Our top concern at Prosync is the client's investment and risk management. Our major goal is to double-check the facts provided throughout the transaction or investment process, uncover potential risks in the transaction or investment opportunity, and so avoid a disastrous business deal.
A thorough, evidence-based financial due diligence procedure is one of the most crucial aspects of any prospective corporate acquisition.
On the buy-side of a Deal, this information can either justify an acquisition's asking price or open one or more opportunities for negotiating a better price .

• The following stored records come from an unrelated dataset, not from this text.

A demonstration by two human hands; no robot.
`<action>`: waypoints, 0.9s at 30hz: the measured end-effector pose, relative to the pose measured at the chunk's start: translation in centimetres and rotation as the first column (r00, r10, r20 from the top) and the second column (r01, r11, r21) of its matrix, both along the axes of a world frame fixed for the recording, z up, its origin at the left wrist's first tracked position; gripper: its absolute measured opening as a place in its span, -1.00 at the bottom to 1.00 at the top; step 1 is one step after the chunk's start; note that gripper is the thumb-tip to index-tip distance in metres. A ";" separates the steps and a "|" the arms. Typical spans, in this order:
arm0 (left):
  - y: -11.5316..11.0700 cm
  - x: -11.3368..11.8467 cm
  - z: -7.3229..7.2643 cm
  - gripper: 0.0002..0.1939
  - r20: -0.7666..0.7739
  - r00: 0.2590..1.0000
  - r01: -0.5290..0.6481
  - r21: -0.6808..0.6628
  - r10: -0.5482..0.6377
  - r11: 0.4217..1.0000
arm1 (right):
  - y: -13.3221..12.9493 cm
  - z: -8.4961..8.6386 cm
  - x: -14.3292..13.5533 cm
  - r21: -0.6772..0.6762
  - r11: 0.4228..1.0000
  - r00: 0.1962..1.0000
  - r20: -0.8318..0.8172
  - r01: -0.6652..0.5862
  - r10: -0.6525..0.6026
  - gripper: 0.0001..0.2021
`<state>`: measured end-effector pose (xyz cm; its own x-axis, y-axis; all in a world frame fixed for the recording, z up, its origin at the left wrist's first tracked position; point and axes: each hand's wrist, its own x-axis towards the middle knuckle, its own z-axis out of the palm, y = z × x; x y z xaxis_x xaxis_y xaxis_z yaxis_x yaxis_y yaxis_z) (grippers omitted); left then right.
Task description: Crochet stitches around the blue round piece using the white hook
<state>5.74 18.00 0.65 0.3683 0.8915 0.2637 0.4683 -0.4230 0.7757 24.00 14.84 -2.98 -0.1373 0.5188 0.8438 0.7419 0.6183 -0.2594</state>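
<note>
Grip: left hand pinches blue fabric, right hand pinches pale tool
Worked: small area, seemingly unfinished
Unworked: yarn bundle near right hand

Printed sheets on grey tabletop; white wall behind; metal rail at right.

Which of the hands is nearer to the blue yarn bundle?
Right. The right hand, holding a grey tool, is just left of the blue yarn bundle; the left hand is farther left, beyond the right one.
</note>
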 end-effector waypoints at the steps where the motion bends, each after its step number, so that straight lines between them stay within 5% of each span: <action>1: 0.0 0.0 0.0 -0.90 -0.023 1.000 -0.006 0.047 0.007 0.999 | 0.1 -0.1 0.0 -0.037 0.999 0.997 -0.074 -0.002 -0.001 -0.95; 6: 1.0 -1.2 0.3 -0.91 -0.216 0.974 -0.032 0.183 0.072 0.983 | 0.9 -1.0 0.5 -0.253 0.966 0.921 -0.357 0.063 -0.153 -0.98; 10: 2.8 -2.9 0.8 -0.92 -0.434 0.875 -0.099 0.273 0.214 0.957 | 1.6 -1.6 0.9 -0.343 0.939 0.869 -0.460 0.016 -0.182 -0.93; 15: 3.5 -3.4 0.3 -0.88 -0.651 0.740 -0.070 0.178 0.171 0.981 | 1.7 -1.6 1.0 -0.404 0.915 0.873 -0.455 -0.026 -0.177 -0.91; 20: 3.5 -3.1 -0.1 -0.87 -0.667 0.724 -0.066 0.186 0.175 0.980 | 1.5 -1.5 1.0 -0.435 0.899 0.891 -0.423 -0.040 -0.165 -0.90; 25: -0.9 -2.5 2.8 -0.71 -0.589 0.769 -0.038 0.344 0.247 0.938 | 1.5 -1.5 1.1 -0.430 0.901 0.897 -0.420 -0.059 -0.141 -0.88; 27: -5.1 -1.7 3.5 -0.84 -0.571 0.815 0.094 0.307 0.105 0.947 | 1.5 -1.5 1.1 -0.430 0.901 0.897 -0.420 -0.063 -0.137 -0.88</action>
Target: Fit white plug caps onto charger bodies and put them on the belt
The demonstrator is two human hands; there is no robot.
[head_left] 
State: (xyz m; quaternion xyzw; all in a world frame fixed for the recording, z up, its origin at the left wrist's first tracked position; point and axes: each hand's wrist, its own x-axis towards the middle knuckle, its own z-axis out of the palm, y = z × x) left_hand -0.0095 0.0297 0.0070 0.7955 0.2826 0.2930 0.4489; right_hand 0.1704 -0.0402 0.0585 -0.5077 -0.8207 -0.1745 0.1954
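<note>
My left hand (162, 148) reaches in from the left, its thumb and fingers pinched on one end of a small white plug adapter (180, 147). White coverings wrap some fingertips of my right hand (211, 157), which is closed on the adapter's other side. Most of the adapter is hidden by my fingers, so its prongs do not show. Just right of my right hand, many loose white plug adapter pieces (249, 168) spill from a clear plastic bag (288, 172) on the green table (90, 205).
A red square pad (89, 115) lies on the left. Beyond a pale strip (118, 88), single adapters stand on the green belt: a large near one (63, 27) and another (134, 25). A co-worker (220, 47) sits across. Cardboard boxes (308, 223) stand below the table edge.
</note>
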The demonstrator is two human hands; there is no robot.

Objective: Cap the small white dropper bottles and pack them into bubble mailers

On the sell side of a deal, this procedure guarantees that your company's accounting systems and financial reports are accurate, well-organized, and presented in the best possible light . In reality, a poor financial due diligence effort can raise the risks of a transaction while lowering its value.
Prosync's global solution includes financial, tax, and other types of analysis to uncover both the risks and opportunities of a proposed transaction, allowing you to make better decisions and negotiate better outcomes.
Our expert team is deeply committed in providing, Due diligence for investors, corporates, banks and private equity firms, VC Firms etc (e.g. when considering funding a management buy-out).
The specifics of the deal always determine the scope of financial due diligence. However, the process typically includes:
An in-depth analysis of historic performance, cash flows, assets and liabilities.
A summary of the key issues associated risks and implications for the transaction identified by our team.
Assessing the working capital requirements of the business.
A review of the underlying financial systems, controls and tax liabilities.